Akshata Murty: Rishi and I started talking about this idea without knowing it right at the very beginning, as we were just getting to know each other. When we would meet up at Arbuckle Cafe for breakfast and ponder what the future might hold for us. That, and whether 11 a.m. was too early for some ice cream for Rishi. Now, it really does turn out that 11 a.m. is not too early.

The concept of dharma has been an ongoing conversation, a guiding principle ever since. Successes and failures are part of the package that comes with leadership. And it doesn’t matter who you are, in business or in politics, you will feel that on a deeply personal level, not least because the criticism can be noisy, it can be relentless, and it can be distracting.

Rishi Sunak: Obviously, you don’t walk through the door at number 10 Downing Street without understanding this, but I’m so grateful that Akshata and I shared this commitment to dharma, especially at the hardest moments, because it helped get us through them together.

In the summer of 2022, I failed in my bid to become leader of the Conservative Party and Prime Minister. After fighting incredibly hard for what I believed was right, it was a very difficult blow. But the flip side of that disappointment was that I got to spend more time with my family after a grueling few years.

It felt good focusing on being a member of parliament, a husband, a dad. Our girls were thrilled that they got to go to TGI Fridays more often. The dog was thrilled to go on many more walks. And even Akshita was thrilled, I think, to have her running partner back. This time with considerably better gear, I might add.

But six weeks later, my predecessor resigned. There had been a run on the pound, inflation was at a 40-year high, and the opposition party had a 36-point poll lead, which would require a monumental turnaround even at the best of times.

Now, all politicians, if they’re being truly honest with you, are a mixture of ambition and duty. A purely ambitious politician would at this point have sat out the impossible situation.

That weekend, Akshata and I were in different places and we could only speak in snatched moments on the phone. But she reminded me that my dharma was clear. It was my duty to do the job because I felt that I could help my country at a very difficult situation. And two days later, I became prime minister.

And it was a battlefield promotion at a time of crisis and one that I’ll always be proud of.

Akshata Murty: So here’s the lesson. Dharma isn’t just relevant in public service. It means that you’ll have the resilience and clarity you need to overcome whatever’s thrown at you without losing your way or being submerged by ego. It’s not only a fulfilling way to live your life, but it will enable you to do much more than you ever thought possible.

Rishi Sunak: So, thank you, class of ’25, for listening to our story of data, dreams, and dharma. Now, the potential of your individual stories is immense, but you can’t achieve that potential alone. So surround yourselves with people who can and do challenge your thinking.

It might be your tea group of two. It might be your team of 22. It might be the person you’re sitting next to right now. Whoever they are, find your force multipliers, people who make you think better, sharper, deeper.

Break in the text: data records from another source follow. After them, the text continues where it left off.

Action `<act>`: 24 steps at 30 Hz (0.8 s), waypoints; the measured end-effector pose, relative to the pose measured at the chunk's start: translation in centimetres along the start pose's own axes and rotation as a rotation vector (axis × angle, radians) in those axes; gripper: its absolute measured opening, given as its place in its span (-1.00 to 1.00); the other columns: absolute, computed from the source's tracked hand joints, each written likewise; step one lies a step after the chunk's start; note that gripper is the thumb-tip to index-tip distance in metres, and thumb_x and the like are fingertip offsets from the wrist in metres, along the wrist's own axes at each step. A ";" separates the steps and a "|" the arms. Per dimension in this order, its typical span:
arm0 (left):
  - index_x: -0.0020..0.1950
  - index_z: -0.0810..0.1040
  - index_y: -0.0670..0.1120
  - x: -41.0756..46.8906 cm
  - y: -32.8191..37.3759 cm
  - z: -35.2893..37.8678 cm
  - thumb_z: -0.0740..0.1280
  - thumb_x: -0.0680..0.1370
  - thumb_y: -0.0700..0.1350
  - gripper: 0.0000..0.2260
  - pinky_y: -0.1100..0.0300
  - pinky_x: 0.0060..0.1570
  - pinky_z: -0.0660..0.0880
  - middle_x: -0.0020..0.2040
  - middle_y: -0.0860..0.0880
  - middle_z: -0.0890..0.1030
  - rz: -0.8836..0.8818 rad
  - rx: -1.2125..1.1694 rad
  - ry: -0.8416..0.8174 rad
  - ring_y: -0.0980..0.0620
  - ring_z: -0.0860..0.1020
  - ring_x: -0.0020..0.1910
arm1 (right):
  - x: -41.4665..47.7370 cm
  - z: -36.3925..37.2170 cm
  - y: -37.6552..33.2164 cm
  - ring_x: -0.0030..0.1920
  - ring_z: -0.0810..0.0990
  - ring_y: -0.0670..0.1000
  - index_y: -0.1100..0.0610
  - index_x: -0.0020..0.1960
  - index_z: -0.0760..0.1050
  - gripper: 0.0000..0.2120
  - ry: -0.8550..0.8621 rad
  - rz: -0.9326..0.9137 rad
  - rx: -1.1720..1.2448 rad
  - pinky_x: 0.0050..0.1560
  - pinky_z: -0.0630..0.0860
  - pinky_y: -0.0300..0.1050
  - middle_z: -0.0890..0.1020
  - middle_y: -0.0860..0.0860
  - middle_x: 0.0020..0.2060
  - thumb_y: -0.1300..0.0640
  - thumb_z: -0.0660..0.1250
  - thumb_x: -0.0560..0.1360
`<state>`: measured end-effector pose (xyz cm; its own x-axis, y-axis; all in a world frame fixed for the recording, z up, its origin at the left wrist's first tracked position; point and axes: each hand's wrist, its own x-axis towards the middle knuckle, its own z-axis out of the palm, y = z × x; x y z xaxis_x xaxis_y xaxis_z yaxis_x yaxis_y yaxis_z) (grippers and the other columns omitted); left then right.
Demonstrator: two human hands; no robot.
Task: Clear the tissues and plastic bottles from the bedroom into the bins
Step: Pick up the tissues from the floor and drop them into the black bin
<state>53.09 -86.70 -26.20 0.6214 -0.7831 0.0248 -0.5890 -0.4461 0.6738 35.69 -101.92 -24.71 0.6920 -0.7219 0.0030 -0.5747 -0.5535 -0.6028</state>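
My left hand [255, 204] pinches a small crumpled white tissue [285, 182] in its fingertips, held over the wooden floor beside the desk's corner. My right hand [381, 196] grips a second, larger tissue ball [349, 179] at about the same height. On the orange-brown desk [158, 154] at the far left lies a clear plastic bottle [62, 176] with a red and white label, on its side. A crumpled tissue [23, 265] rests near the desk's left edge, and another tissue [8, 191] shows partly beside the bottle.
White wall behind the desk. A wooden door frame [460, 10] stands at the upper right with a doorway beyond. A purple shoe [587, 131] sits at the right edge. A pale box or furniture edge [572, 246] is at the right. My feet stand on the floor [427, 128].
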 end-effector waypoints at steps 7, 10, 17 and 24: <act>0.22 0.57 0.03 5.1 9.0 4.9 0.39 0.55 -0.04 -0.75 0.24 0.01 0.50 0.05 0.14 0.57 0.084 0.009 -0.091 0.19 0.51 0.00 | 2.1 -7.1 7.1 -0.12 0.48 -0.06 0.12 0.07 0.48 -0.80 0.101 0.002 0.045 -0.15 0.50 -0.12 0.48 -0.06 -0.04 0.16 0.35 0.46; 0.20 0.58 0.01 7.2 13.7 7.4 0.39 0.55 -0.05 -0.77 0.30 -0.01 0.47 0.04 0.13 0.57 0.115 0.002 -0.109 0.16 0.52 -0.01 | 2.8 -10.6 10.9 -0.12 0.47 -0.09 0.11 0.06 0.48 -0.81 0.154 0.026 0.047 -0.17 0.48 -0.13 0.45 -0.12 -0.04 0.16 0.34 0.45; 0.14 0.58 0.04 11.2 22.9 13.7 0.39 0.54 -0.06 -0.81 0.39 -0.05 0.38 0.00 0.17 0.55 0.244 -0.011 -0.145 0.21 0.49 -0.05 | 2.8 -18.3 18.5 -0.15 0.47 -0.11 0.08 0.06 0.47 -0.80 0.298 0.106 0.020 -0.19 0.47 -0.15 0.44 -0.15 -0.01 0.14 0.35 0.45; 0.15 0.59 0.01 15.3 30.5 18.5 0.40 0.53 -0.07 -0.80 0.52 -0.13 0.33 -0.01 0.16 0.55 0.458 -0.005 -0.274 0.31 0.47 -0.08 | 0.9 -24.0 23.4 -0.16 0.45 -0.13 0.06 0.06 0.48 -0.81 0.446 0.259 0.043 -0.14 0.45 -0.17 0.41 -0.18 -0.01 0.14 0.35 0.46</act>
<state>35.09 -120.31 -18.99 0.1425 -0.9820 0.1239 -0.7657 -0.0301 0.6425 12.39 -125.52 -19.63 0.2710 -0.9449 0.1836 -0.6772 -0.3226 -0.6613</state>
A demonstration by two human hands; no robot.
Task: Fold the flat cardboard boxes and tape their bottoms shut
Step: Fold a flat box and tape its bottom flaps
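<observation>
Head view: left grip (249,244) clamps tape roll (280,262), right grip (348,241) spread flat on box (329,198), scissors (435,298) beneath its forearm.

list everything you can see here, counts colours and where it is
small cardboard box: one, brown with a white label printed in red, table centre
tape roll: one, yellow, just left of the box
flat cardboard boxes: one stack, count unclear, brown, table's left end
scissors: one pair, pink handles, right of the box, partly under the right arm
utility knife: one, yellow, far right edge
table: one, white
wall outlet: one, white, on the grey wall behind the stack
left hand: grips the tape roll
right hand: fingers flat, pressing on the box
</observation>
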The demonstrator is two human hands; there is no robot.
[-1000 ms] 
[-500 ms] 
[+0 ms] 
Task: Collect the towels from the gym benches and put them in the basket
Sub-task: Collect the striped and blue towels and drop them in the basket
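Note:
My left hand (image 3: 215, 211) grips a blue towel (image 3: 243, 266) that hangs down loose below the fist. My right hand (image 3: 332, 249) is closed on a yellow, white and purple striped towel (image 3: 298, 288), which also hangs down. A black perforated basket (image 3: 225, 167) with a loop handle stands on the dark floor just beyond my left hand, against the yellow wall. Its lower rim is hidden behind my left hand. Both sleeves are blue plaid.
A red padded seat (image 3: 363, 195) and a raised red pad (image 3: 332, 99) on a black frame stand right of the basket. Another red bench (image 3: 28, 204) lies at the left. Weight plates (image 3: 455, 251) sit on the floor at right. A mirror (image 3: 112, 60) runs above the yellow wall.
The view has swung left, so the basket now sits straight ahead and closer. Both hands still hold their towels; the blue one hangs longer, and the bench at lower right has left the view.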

Akshata Murty: And stay open to what they say. Sometimes it will scare you. Sometimes it might annoy you. But always it will help you become a better person.

You will all have fought such strong friendships here. Take care of those relationships, and especially the differences between you, because they might just be the most consequential forces in your life.

Rishi Sunak: And as our own fantastic class of ’06 prepare for our 20-year anniversary next year, and as the GSB celebrates its centennial year, a final thought. We were the first Stanford graduates to live in number 10 Downing Street. But both Akshata and I have every hope that we are not the last to live behind an important door at an important time. Because the world needs global leaders like the ones being honed right here.

Akshata Murty: We know you’re all going to make Stanford proud and we’ll be applauding you all the way.

Rishi Sunak: So get out there, change lives, change organizations, change the world.